Fusion Tree implementation in C++
This repository contains an implementation of a Fusion Tree that can perform predecessor queries using a constant number of arithmetic operations of a Big Integer class.
In this README file, we will explain the public functions and operators needed from the big integer class, in case the reader wants to use another or implement her own. Then we will how to declare an environment and a fusion tree and explain explain the public methods available in our fusion tree, as well as show a code example. A video demo that explains this documentation and shows how to use this code can be found on YouTube.

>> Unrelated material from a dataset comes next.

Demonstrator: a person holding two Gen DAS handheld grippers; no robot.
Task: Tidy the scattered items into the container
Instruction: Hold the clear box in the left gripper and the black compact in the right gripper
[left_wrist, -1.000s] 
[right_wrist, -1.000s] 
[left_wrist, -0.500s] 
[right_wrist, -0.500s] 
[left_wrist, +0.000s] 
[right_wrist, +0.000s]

Besides this file and the demo, there is also a complete report in this repository, report.pdf, with not only this documentation, but also a brief review of fusion trees and more detailed explanation of the implementation of the methods here presented and design choices. The source code in fusiontree.hpp and fusiontree.cpp is also extensively commented.
This subsection provides documentation to the
big_int
class that is imported by the
fusiontree
class. The following public methods
signatures can be found in the file
big_int.hpp and
are used by our fusiontree
class. In case the
reader wants to use his own big integer class, she
needs to provide all these public methods and
operators in a class with the same name. The other
public methods and operators present in big_int
are not necessary for fusiontree
.
big_int(int x = 0);
Class constructor. Takes an int x
as input
(default is zero) and returns a big_int
with the
value of x
.
operator int() const;
Returns an int
with the value of the
big_int
if it lies between the value bounds of
an int
.
All the following operators must perform the same
operation they do in a standard C++ int
,
which can be found on https://www.cplusplus.com/doc/tutorial/operators/.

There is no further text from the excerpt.